Komisja Europejska zatwierdziła w czwartek uwolnienie do 137 miliardów euro środków dla Polski zamrożonych w związku z obawami dotyczącymi praworządności. Oto, co oznacza duża liczba – i ukrywa.
Ta potężna postać trafiła na pierwsze strony gazet, gdy Ursula von der Leyen drażniła się z tym ogłoszeniem podczas swojej zeszłotygodniowej wizyty w Warszawie.
„Jesteśmy pod wrażeniem wysiłków Waszych i Polaków na rzecz przywrócenia praworządności będącej podstawą Waszego społeczeństwa. Społeczeństwa, w którym wszyscy przestrzegają zasad. Społeczeństwa, w którym ludzie i przedsiębiorstwa mogą ufać instytucjom i mogą wymagać od władz konta” – powiedziała von der Leyen w rozmowie z polskim premierem Donaldem Tuskiem.
Komisja sformalizowała teraz to posunięcie, dając zielone światło dwóm odrębnym decyzjom, które umożliwią polskiemu rządowi dostęp do długo pożądanej puli środków pieniężnych, których kraj pilnie potrzebuje na finansowanie projektów ekologicznych, cyfrowych i rozwojowych.
Głównym powodem odmrożenia jest zobowiązanie do przywrócenia niezawisłości sądów w ramach politycznej misji koalicji pod przewodnictwem Tuska polegającej na zresetowaniu stosunków Bruksela–Warszawa.
Publikacja nie oznacza jednak, że Polska automatycznie otrzyma tak ogromną kwotę ani że praworządność znów zacznie działać.
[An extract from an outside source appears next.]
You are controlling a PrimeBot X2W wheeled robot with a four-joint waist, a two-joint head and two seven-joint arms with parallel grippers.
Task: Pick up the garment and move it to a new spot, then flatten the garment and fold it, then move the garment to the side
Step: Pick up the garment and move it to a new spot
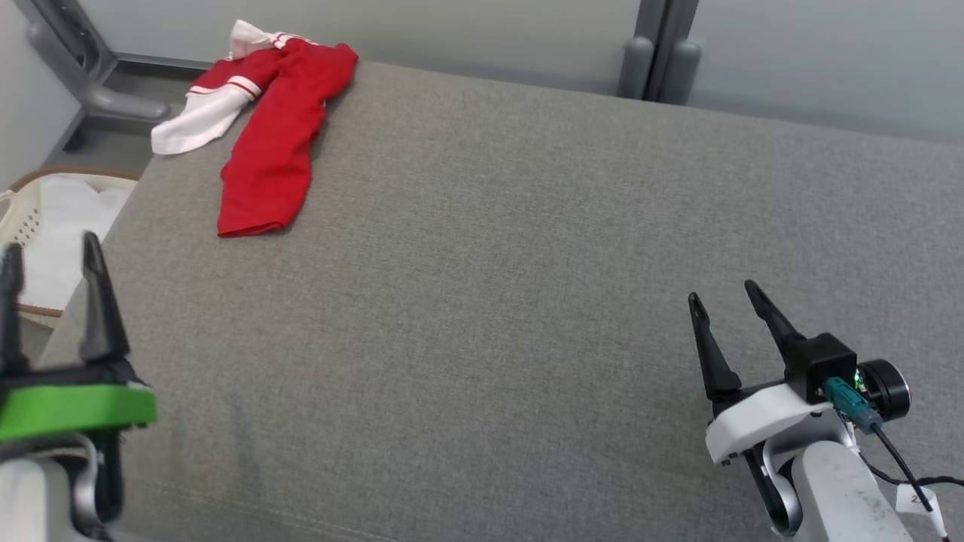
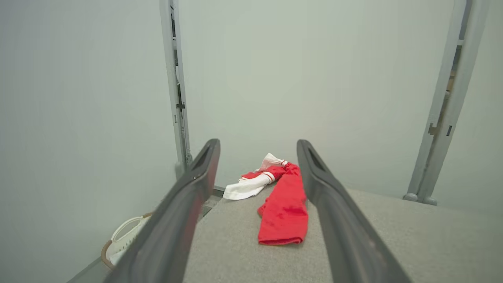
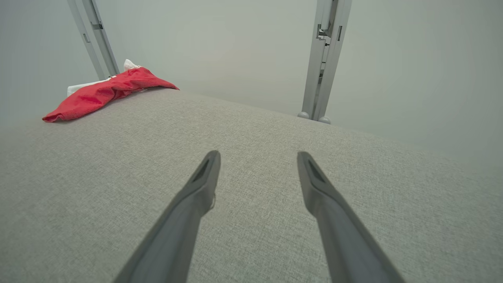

TylkoGliwice podaje liczby.
Fundusze naprawcze: 59,8 mld euro
Po tym, jak UE zgodziła się na utworzenie rekordowego funduszu o wartości 750 miliardów euro (807 miliardów euro w cenach bieżących), aby poradzić sobie z szokiem gospodarczym wywołanym pandemią Covid-19, każde państwo członkowskie zostało poproszone o złożenie wniosku o udział w przyznanych mu dotacjach oraz pożyczki.
Krajowy plan naprawy gospodarczej Polski został po raz pierwszy zatwierdzony w czerwcu 2022 r., a następnie zmieniony tak, aby obejmował prawie 60 mld euro środków: 34,5 mld euro w postaci niskooprocentowanych pożyczek i 25,3 mld euro w postaci bezzwrotnych dotacji.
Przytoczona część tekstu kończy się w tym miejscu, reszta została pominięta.